EXERCISE AIM: Would you give the listing again exactly, without its images?

EXERCISE DATA:

■ ■ ■

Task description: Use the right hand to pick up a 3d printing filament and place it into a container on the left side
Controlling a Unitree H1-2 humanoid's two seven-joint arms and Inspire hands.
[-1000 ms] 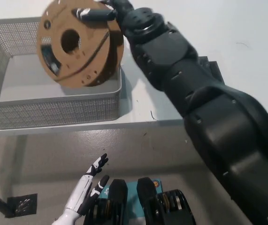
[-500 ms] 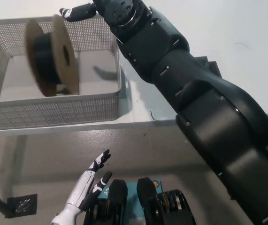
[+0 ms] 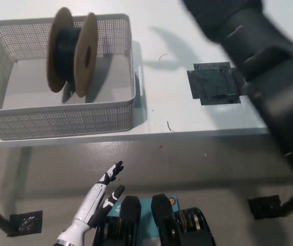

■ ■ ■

WRITTEN ANSWER:
Task description: Use the right hand to pick up a 3d printing filament and place it into a container on the left side
Controlling a Unitree H1-2 humanoid's two seven-joint arms and Inspire hands.
[-1000 ms] 
[-500 ms] 
[+0 ms] 

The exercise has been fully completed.